Quando escrevi o primeiro assunto sobre discadores, até então tinha uma pequena experiência e fiz uma avaliação simples sobre as ferramentas. Hoje com mais 3 anos de experiência quero voltar nesse assunto.
As ferramentas de discagem já deixaram de ser encaradas como “queimador de mailing, aumento da conta”, e, se transformaram em aliadas estratégias dos Contact Center’s.
Seja em cobranças, televendas, pesquisas, metralhadoras/Voicer’s… O número de PA’s utilizando cresce a cada ano no Brasil.
Mas ainda sim, há uma grande necessidade de melhorias no mercado.
Vamos descrever alguns pontos par auxiliar analistas e outros profissionais.
1 – Quando falamos em Cobranças e Televendas, é necessário ter estratégias ou segmentação específica para o trabalho. Normalmente se carrega todo o mailing e começa-se a disparar contatos aleatoriamente. Isso é ineficaz! No caso das cobranças, deve-se ser estabelecidos critérios de cobrança, como faixa de atraso e valores para cada campanha. Isso eleva as possibilidades de aumentar os resultados. Em televendas, pode-se ser estabelecido alguma divisão em termos de regiões e/ou tipo de clientes que agreguem na venda do produto.
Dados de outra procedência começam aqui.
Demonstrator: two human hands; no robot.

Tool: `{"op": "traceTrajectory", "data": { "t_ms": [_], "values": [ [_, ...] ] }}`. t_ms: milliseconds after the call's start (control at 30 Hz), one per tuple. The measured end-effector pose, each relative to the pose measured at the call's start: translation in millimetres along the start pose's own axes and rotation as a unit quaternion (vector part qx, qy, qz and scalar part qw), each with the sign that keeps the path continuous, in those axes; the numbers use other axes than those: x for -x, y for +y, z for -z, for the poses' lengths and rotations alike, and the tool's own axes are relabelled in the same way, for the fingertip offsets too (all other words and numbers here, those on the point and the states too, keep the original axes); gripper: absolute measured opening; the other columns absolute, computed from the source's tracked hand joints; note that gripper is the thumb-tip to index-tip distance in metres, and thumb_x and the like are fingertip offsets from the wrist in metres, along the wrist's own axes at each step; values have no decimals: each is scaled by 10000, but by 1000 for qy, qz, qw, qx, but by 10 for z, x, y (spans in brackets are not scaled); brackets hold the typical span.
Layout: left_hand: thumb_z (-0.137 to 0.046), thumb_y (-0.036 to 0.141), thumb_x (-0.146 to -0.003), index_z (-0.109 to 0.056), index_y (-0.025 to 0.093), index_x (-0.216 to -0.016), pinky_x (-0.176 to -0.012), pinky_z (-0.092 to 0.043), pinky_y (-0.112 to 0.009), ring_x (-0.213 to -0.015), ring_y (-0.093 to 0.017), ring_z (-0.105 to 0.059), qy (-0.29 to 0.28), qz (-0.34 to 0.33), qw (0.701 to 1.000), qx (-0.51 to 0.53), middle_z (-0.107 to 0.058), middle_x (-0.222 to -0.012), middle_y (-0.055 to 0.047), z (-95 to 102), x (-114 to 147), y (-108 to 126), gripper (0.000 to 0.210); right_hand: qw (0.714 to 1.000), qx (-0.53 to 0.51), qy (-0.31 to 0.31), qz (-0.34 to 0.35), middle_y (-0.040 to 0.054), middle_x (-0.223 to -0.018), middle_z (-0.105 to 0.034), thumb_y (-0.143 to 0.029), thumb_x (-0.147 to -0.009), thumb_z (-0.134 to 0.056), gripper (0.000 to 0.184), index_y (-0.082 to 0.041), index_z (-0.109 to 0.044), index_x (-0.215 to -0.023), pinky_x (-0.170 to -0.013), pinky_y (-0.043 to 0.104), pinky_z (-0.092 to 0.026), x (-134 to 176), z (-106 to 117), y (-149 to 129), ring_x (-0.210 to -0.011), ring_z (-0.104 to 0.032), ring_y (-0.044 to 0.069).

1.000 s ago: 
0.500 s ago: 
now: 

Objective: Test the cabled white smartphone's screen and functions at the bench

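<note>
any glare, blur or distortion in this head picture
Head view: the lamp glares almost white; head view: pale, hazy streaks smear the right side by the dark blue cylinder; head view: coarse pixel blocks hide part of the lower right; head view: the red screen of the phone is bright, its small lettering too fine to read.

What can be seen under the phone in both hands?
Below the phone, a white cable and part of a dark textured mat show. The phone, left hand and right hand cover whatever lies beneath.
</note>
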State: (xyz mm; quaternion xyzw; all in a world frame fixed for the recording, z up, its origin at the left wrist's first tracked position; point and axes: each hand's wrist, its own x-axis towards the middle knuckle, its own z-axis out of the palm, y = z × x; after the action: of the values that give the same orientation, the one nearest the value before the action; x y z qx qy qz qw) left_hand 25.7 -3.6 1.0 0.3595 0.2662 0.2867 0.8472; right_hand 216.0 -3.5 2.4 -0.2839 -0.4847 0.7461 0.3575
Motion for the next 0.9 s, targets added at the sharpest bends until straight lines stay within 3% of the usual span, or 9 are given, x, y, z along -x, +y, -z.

2 – Determinar regras de discagem para tipos de resultados como Ocupado, Secretária Eletrônica, etc. Essas regras devem ser inseridas de acordo com análises e reavaliadas em períodos curtos. Também é necessário usar padrões de Inbound em discadores como: Ocupação por Hora, Produtividade, Improdutividade, Cham. Atendidas, Cham. Abandonadas; criar o indicador de Best Time to Call ou melhor hora para discar. Isso com certeza ajudará a otimizar o desempenho.
3 – Ter profissionais que avaliem os resultados. Além do analista, assistentes ou control-desk’s para avaliarem a ferramenta no mínimo hora a hora. Não basta ter a ferramente e não ter o piloto.
Como diz um executivo conhecido “De que adianta você ter a Ferrari na garagem e não saber dirigir!”